[PROMPT] Output all of the records word for word and drop the images.

(EXTRACTED RECORDS begins)

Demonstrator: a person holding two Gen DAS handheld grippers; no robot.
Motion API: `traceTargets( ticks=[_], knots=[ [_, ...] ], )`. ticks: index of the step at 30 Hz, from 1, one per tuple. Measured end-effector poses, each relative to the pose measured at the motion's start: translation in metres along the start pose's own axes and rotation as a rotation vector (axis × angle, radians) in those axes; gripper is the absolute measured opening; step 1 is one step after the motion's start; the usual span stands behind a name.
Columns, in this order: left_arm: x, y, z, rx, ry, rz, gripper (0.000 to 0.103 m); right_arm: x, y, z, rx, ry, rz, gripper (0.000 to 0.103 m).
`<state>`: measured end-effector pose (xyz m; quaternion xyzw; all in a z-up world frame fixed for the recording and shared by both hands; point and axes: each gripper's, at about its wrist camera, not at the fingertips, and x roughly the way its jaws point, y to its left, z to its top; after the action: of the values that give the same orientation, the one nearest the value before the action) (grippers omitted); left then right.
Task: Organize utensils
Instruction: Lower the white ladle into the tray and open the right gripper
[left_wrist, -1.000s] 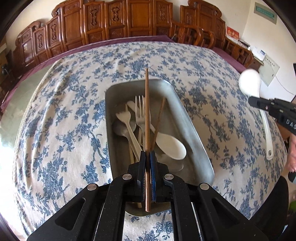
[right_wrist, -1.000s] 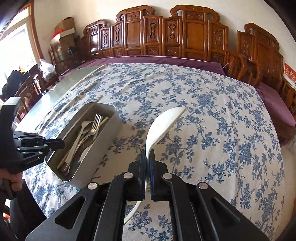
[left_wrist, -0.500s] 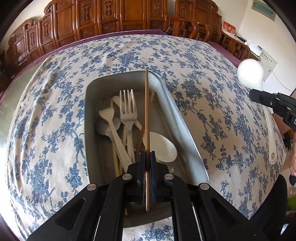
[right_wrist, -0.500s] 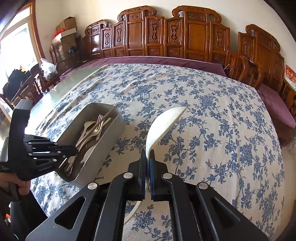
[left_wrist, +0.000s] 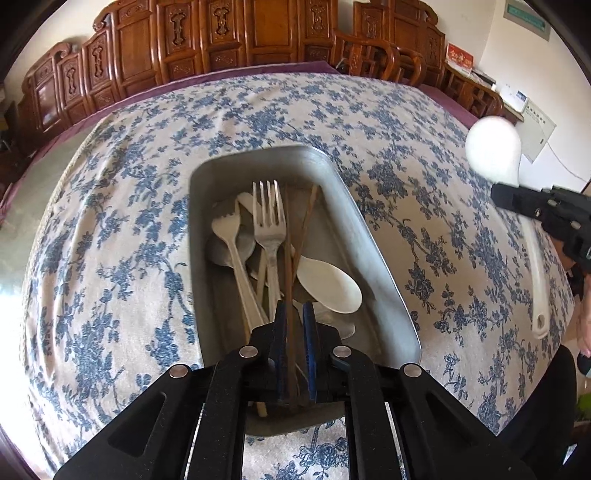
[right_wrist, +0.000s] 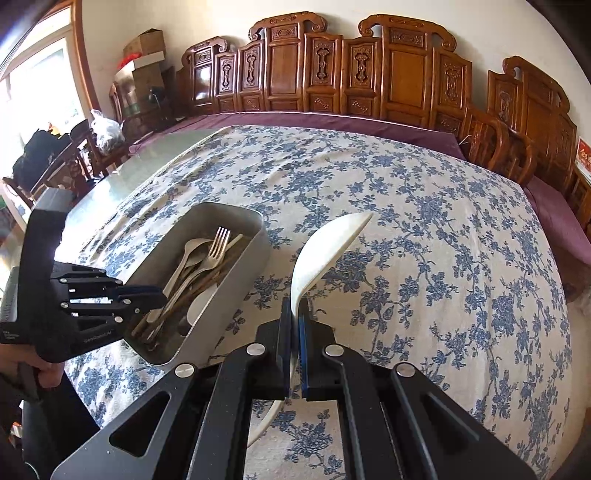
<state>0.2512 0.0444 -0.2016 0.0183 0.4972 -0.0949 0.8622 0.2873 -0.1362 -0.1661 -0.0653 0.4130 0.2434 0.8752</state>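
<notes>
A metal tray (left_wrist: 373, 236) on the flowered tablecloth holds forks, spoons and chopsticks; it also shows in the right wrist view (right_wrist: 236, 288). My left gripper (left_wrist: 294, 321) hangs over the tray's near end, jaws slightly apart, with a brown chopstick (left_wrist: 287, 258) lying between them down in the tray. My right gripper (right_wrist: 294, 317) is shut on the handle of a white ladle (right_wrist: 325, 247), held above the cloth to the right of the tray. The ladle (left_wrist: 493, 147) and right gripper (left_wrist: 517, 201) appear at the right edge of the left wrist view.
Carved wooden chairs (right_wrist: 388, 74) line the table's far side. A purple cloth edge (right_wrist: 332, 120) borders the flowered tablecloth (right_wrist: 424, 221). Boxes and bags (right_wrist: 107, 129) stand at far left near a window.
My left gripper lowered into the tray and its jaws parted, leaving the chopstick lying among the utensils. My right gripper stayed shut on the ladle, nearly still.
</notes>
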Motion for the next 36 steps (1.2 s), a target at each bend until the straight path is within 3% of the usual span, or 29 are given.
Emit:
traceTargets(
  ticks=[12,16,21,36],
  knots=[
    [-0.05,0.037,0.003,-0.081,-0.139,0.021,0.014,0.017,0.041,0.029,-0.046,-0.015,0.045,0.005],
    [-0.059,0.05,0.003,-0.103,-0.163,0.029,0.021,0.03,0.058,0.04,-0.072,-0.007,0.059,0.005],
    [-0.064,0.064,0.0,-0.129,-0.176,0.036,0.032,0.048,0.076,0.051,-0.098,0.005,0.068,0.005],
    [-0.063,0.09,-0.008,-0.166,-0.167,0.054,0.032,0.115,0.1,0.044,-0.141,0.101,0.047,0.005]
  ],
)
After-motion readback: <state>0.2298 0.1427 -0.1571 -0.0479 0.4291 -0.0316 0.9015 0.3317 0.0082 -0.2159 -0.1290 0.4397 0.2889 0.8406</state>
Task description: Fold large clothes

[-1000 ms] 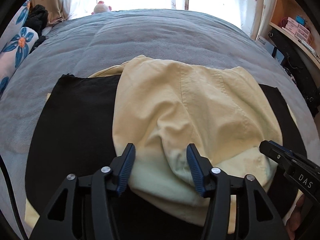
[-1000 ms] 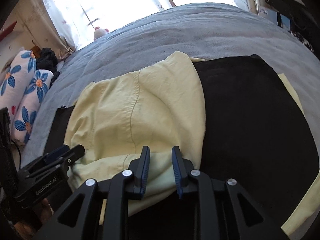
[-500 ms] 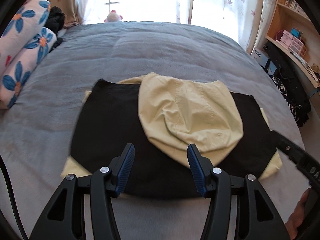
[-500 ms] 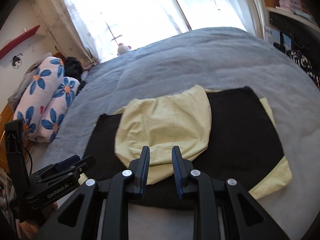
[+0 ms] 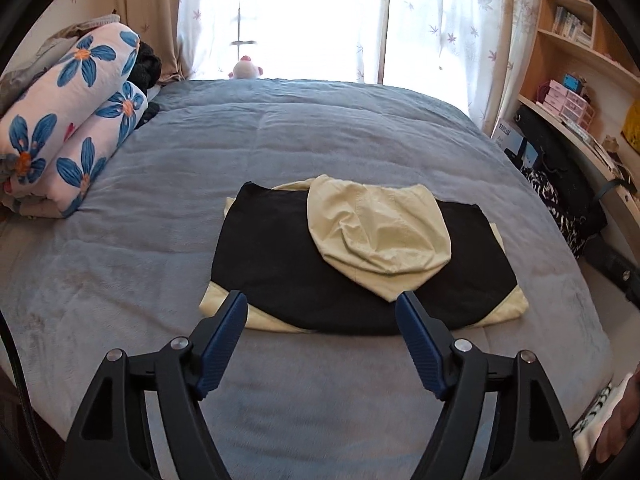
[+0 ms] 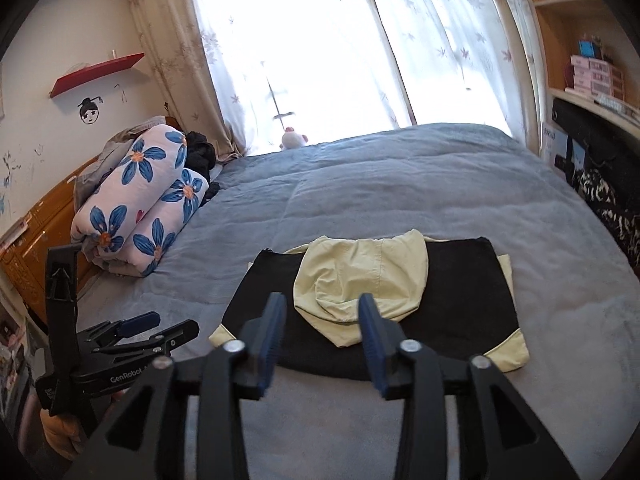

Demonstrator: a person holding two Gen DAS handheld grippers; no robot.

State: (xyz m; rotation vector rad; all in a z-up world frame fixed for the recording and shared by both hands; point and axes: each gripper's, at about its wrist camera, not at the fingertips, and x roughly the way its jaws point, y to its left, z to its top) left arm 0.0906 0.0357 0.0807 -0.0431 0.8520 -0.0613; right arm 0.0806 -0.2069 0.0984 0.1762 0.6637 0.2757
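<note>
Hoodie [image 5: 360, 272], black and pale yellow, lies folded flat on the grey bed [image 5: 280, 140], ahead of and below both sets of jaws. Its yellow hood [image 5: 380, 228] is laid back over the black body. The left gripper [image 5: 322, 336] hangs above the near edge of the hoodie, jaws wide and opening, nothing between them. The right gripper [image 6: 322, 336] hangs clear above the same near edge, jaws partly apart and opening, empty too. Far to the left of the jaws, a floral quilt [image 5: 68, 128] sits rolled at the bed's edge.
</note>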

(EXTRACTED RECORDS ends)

[SOLUTION TO THE PROBLEM]
Demonstrator: a person holding two Gen DAS handheld grippers; no robot.
Motion API: `traceTargets( ticks=[_], knots=[ [_, ...] ], )`. ticks: index of the step at 30 Hz, from 1, one per tuple. Measured end-effector poses, each relative to the pose measured at the motion's start: translation in metres along the start pose's own axes and rotation as a rotation vector (axis × angle, radians) in those axes; gripper is the absolute measured opening; step 1 is one step after the motion's start; the usual span stands behind a name.
Columns, in this order: left_arm: x, y, z, rx, ry, rz, gripper (0.000 to 0.103 m); right_arm: x, y, z, rx, ry, rz, gripper (0.000 to 0.103 m).
`<state>`: measured end-effector pose (xyz m; quaternion xyzw; all in a z-up world frame fixed for the recording and shared by both hands; point and axes: each gripper's, at about its wrist camera, not at the fingertips, and x roughly the way its jaws point, y to its left, z to its top; after the action: of the values that give the same orientation, the one nearest the value before the action) (grippers omitted); left then right.
Task: Organize utensils
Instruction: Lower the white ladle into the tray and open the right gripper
[left_wrist, -1.000s] 
[right_wrist, -1.000s] 
[left_wrist, -0.500s] 
[right_wrist, -0.500s] 
[left_wrist, +0.000s] 
[right_wrist, +0.000s] 
<state>0.2512 0.0444 -0.2016 0.0183 0.4972 -0.0949 0.8622 0.2873 -0.1362 -0.1661 -0.0653 0.4130 0.2434 0.8752</state>
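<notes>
A metal tray (left_wrist: 373, 236) on the flowered tablecloth holds forks, spoons and chopsticks; it also shows in the right wrist view (right_wrist: 236, 288). My left gripper (left_wrist: 294, 321) hangs over the tray's near end, jaws slightly apart, with a brown chopstick (left_wrist: 287, 258) lying between them down in the tray. My right gripper (right_wrist: 294, 317) is shut on the handle of a white ladle (right_wrist: 325, 247), held above the cloth to the right of the tray. The ladle (left_wrist: 493, 147) and right gripper (left_wrist: 517, 201) appear at the right edge of the left wrist view.
Carved wooden chairs (right_wrist: 388, 74) line the table's far side. A purple cloth edge (right_wrist: 332, 120) borders the flowered tablecloth (right_wrist: 424, 221). Boxes and bags (right_wrist: 107, 129) stand at far left near a window.
My left gripper lowered into the tray and its jaws parted, leaving the chopstick lying among the utensils. My right gripper stayed shut on the ladle, nearly still.
</notes>
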Motion for the next 36 steps (1.2 s), a target at each bend until the straight path is within 3% of the usual span, or 29 are given.
Emit:
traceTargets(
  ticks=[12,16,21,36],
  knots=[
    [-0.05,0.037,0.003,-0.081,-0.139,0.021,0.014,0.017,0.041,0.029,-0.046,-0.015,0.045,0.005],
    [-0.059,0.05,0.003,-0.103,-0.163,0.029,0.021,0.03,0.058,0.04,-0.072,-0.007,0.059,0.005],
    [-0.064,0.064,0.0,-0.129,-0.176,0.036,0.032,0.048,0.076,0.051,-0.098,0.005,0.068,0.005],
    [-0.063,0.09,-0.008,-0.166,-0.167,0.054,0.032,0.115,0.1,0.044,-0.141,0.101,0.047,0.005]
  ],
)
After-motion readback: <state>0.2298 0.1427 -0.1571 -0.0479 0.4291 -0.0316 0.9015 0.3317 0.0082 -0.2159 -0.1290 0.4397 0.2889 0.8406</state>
Task description: Fold large clothes

[-1000 ms] 
[-1000 ms] 
[-500 ms] 
[-500 ms] 
[+0 ms] 
[+0 ms] 

Demonstrator: a person holding two Gen DAS handheld grippers; no robot.

State: (xyz m; rotation vector rad; all in a z-up world frame fixed for the recording and shared by both hands; point and axes: each gripper's, at about its wrist camera, not at the fingertips, and x roughly the way its jaws point, y to its left, z to its top) left arm 0.0906 0.0357 0.0807 -0.0431 0.8520 -0.0613; right arm 0.0806 -0.2069 0.0984 0.1762 0.6637 0.2757
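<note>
Hoodie [image 5: 360, 272], black and pale yellow, lies folded flat on the grey bed [image 5: 280, 140], ahead of and below both sets of jaws. Its yellow hood [image 5: 380, 228] is laid back over the black body. The left gripper [image 5: 322, 336] hangs above the near edge of the hoodie, jaws wide and opening, nothing between them. The right gripper [image 6: 322, 336] hangs clear above the same near edge, jaws partly apart and opening, empty too. Far to the left of the jaws, a floral quilt [image 5: 68, 128] sits rolled at the bed's edge.
</note>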

No more work is required for the exercise.